* [GOAL OF THE EXERCISE]: Below are entries; work out how many of their lines hold "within", giving only that number.

* [INPUT]:

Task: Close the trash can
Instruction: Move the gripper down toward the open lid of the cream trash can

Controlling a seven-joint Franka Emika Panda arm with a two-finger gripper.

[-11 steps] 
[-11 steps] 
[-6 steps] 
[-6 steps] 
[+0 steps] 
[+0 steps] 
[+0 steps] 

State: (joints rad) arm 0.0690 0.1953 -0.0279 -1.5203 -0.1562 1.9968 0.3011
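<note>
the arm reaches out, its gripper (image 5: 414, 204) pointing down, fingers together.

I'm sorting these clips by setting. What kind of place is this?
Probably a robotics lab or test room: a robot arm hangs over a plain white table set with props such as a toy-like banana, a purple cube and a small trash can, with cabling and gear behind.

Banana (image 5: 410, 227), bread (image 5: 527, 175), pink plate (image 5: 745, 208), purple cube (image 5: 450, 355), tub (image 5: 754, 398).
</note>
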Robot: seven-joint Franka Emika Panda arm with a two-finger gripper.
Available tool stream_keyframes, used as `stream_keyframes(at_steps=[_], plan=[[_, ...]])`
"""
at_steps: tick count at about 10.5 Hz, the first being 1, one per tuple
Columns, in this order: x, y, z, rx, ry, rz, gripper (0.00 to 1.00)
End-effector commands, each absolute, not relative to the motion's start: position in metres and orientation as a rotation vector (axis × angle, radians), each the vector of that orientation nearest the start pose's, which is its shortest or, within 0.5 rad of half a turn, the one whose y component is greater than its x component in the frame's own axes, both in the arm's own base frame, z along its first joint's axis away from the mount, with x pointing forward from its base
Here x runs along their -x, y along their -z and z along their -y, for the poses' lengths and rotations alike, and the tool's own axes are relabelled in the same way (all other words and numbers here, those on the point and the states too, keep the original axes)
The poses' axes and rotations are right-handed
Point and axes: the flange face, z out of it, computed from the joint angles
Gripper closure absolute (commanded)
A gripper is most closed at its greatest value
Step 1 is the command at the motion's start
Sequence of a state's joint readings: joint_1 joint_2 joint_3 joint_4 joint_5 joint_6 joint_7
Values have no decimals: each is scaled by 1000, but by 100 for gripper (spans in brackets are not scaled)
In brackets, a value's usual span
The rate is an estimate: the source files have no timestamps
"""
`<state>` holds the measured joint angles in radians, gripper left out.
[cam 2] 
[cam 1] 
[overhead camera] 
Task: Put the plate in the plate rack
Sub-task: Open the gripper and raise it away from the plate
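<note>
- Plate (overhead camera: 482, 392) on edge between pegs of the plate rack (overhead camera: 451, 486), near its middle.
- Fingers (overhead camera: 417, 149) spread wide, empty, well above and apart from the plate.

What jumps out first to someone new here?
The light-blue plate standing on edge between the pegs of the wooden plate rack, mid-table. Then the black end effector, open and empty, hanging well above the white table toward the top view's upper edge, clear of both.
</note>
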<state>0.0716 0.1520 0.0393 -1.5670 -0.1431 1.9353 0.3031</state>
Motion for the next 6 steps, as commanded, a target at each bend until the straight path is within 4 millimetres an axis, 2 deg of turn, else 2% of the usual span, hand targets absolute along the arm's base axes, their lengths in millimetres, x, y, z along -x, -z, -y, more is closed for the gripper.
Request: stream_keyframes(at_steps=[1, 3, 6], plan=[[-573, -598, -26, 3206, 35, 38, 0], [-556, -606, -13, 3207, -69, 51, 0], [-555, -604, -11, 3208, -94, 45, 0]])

* [TASK RESPONSE]: 2